As I see it I have a couple of choices:
(a) Sell the lot, clean it all out, take the profit and move on to something else.
(b) Sell enough shares of LM055 to reclaim the initial investment amount (£3,850) but keep the remainder
As of last Friday these shares were worth £8,380. Therefore selling enough to refund me the initial cost would leave around £4,500 worth of shares that I have technically got for "free". I could keep these in the portfolio and they wouldn't have any detrimental effect on my percentage of profit because following the "refund" I haven't actually spent anything to acquire them.
I would get the dividends paid to me twice a year and would also benefit from any further share price growth for years to come.
Alternatively the shares could drop drastically in value and in the back of my mind I would know that I could have cashed in and banked the profit in my portfolio, potentially putting it to better work elsewhere, instead of watching it disappear.

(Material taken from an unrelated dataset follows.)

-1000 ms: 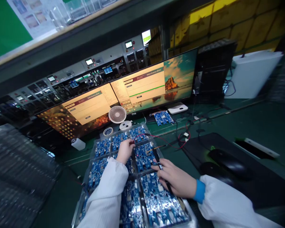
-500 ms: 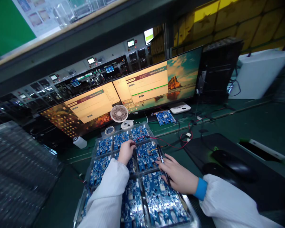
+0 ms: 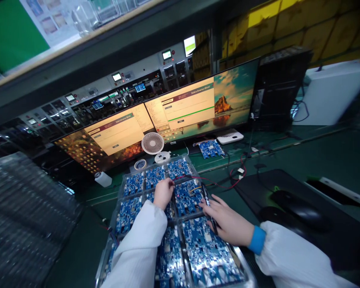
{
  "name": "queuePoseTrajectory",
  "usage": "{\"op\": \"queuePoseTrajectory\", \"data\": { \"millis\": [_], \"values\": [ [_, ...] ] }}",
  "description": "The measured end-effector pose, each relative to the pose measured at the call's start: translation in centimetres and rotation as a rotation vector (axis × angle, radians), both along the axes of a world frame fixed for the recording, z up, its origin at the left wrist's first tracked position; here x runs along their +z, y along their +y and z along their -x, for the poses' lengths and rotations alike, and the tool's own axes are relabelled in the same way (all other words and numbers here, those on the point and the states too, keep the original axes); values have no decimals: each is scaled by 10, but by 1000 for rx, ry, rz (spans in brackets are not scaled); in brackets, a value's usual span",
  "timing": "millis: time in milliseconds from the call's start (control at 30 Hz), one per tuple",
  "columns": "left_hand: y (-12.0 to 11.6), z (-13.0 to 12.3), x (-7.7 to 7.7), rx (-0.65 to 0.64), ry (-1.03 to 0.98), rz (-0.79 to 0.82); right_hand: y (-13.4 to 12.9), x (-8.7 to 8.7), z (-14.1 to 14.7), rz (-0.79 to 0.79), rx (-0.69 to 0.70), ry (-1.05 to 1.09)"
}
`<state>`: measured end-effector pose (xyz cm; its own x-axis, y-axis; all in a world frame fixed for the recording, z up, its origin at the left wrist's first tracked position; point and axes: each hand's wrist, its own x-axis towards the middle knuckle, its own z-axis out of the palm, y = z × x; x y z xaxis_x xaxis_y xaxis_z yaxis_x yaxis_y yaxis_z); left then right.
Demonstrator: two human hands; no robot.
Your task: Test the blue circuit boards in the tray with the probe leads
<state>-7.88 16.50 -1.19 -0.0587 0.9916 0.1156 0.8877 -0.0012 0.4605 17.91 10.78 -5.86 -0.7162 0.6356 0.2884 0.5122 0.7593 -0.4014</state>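
My left hand (image 3: 163,193) is closed in a pinch at the near end of a thin red and black cable (image 3: 195,177), above the blue circuit boards; its fingertips hide the cable's end. Between the fingers of my right hand (image 3: 228,222) lies a black marker pen (image 3: 209,210), held slantwise over the boards. A clear plastic tray (image 3: 183,245) with dividers carries several blue circuit boards. One circuit board (image 3: 186,196) sits between my two hands, with a small red light and a yellow wire (image 3: 195,189) on it.
Behind the tray stand a wide monitor (image 3: 192,108), a small round fan (image 3: 153,143), a tape roll (image 3: 140,164) and a white bottle (image 3: 103,179). A loose circuit board (image 3: 211,149) lies further back. Stacked trays (image 3: 27,224) rise at left; a mouse (image 3: 297,206) rests on a black mat at right.
The whole view has shifted slightly, so everything appears a little further right. Both hands keep almost the same place over the boards, with the cable and the marker pen still in them.
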Motion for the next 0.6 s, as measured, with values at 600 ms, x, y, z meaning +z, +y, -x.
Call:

Doing a quick back-of-the-envelope calculation based on the dividends received over the past 12 months and the value of the shares earlier today, the shares I would still own after getting my initial investment back would earn around £85 per year in dividends.
Whilst that would likely rank as some of the easiest money I ever made, zero effort but consistent "passive income" potentially forever, it only amounts to less than 2% per year.
Yes the shares could continue to climb and make me a good return that way but there's no guarantee. And £4,500 is three units of investment in this fund. I could do a lot with that.
A business associate many years ago used to do something similar to this with technology shares. His method? Buy tech shares and then once they double sell enough to get your stake back. The only problem was that most of his shares didn't rise at all, let alone double. He ended up with a portfolio of shares worth a tiny percentage of what he paid for them. All he could do was check every so often and laugh at how ridiculous it all was.
Nah, when the time comes to liquidate LM055 I think I'll just take the money and run.